The Twilight Zone's 'Disastrous' Videotape Episodes Led To Two Separate Lawsuits

Within the lore surrounding Rod Serling's original "The Twilight Zone," which ran from 1959-1964 on CBS, the six episodes videotaped (as opposed to shot on film) during the second season are generally regarded by both fans and creators to be some of the series' biggest failures. These episodes are rivaled in reputation only by the shortened season of hour-long episodes (as opposed to the series' usual half-hour length) during the show's 4th year.

In both cases, these changes were mandated by the network, and were not internal decisions made by Serling or his crew. However, while the 4th season hour-length episodes suffered more from script and pacing issues, the videotaped second season episodes are by and large solid "Twilight Zone" scripts; it's the technical side of things that suffered instead, as CBS tried to cut the show's production costs.

The fact that these episodes were still pretty great sci-fi parables at heart unfortunately only led to more problems related to them, not less. That's because they inspired not one, but two separate lawsuits wherein unknown writers claimed to have come up with their stories first. This wasn't the first (or last) time such a thing would happen to Serling or "Twilight Zone," but it certainly added insult to injury.

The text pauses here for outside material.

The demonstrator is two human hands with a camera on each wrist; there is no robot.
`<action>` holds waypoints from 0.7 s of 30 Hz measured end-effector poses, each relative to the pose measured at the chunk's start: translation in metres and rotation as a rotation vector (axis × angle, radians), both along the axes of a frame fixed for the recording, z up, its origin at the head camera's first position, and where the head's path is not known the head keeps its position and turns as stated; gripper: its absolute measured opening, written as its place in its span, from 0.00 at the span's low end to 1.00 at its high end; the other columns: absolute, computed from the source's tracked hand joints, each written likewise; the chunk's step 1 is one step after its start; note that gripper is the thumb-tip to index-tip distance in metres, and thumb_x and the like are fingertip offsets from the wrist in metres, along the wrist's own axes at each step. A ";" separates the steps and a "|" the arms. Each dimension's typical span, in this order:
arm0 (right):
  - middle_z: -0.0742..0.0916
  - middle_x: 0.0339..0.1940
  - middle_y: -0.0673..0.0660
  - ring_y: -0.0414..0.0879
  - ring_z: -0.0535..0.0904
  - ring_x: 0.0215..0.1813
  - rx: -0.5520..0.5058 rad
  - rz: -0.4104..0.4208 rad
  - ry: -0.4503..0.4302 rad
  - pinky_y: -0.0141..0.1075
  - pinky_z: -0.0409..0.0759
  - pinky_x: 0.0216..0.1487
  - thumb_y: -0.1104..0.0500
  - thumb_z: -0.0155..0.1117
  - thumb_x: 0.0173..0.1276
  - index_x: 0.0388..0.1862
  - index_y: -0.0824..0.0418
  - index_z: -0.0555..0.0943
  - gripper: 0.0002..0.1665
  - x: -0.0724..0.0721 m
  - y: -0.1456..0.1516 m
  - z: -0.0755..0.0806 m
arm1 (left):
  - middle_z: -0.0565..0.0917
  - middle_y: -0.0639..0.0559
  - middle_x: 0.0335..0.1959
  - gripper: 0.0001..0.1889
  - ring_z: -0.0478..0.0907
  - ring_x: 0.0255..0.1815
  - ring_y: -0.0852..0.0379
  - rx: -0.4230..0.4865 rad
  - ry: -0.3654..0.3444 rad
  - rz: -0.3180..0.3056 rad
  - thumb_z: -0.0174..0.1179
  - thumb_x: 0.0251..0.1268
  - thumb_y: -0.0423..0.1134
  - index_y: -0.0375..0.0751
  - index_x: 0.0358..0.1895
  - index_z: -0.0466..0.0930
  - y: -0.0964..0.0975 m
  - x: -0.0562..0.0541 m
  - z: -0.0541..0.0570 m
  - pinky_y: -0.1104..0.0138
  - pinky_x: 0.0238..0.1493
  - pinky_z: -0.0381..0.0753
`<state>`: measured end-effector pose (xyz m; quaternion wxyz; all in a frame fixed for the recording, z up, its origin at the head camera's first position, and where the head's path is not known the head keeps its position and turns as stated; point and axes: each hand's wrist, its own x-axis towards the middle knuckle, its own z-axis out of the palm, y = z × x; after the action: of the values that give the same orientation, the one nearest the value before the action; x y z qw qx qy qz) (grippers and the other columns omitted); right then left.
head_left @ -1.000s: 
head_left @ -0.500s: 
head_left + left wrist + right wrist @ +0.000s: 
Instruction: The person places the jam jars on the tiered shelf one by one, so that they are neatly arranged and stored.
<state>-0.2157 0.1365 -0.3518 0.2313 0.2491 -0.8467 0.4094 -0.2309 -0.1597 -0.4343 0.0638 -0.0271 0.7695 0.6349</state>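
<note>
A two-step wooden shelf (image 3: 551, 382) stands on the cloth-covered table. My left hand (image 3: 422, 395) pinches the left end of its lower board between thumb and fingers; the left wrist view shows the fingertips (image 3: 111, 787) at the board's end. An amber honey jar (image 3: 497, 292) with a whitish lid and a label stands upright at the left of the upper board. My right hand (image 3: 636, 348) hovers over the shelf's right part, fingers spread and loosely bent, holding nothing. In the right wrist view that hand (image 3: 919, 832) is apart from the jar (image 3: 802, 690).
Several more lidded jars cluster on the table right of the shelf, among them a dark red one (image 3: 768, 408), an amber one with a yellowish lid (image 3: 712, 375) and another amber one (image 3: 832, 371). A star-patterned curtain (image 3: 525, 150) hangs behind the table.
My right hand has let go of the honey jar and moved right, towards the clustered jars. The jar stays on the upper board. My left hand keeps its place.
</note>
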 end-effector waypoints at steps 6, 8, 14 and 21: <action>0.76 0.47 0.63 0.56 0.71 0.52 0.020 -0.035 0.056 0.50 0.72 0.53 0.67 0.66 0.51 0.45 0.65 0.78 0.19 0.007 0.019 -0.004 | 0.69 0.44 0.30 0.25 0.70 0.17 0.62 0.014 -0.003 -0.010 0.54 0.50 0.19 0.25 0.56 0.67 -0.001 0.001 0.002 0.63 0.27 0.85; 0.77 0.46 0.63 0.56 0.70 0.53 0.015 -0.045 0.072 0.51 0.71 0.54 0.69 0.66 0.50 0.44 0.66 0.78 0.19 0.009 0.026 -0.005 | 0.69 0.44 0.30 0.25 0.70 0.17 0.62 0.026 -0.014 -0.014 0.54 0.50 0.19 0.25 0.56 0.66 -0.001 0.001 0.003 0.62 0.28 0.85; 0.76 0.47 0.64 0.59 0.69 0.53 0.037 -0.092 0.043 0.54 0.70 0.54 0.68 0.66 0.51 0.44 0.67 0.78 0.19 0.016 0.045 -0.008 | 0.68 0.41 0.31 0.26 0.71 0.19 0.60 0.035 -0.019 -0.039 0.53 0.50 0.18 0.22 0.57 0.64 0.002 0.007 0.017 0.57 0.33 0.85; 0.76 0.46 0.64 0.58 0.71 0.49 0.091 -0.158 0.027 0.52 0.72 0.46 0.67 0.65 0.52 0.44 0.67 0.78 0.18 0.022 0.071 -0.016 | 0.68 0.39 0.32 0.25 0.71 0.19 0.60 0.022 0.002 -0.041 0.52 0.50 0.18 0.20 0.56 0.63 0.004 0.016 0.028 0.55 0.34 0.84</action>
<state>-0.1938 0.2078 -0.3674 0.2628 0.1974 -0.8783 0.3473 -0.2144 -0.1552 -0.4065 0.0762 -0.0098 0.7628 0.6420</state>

Serling admits the series' mistake shooting on tape

One might reasonably wonder why Rod Serling would acquiesce to the demands of the network to change the show's format when "Twilight Zone" certainly didn't need any help, becoming one of the most influential shows ever made. For one thing, Serling knew that he was in CBS' debt in being allowed to make the show in the first place, and for another, "Twilight Zone" was not the runaway success it may be assumed it was; in fact, it found itself canceled on two separate occasions.

So, Serling was more or less at the network's mercy, even if he and others could see from the get-go that making such a change as shooting on videotape would be detrimental to the series. Although the show's production company, Cayuga, ended up saving $5,000 per episode on the videotape eps, the visual and artistic hindrances proved too much to bear. As chronicled in Marc Scott Zicree's "The Twilight Zone Companion," Serling made his feelings on the matter plain during a 1972 interview with Douglas Brode in Show Magazine:

"I never liked tape because it's neither fish nor fowl. You're bound to the same kind of natural laws as in live TV, but they try to mix it with certain qualities of film ... on 'Twilight Zone' we tried six shows on tape, and they were disastrous."

Submitted for Serling's disapproval: two separate lawsuits

While Serling and the rest of the show's personnel were disappointed by the way the videotaped episodes looked and felt, they couldn't even let bygones be bygones, as they shortly found themselves hit with two lawsuits regarding two of the six episodes. "Static," about a radio that seems to tune into the past, and "Long Distance Call," about a boy who uses his toy phone to communicate with his recently deceased grandmother, were alleged to be the intellectual property of other writers who supposedly wrote their stories before the episode's writers (Charles Beaumont for "Static," and Beaumont and William Idelson for "Long Distance Call").

While the cases ultimately resulted in settlements being made, the issue is essentially one of countless instances where parallel thinking (as opposed to outright theft) within the realm of genre is to blame. As producer Buck Houghton recalled in Zicree's book, it was a problem that plagued Serling continually:

"There were accusations floating around all the time that Rod was stealing every story that was ever written, and Rod was very self-conscious about it. [Science fiction] is a limited field, and you can't write in it without stepping on somebody's former idea. It's like saying that every love story is a steal of 'Romeo and Juliet.' You know, boy gets girl, boy loses girl, boy wins girl is not copyrightable. But there was this feeling."

Although the phenomenon of parallel thinking has only gained more credibility in the last decade or so — just look at the way jokes on social media closely resemble each other while only one of them goes viral — the feeling of propriety over an idea will continue to be an issue. Though it'll likely be more of a moral one than a legal one; after all, the writers of "Long Distance Call" didn't sue the writers of "Poltergeist II: The Other Side," which makes use of the same gimmick. As the saying goes, "good artists borrow, great artists steal."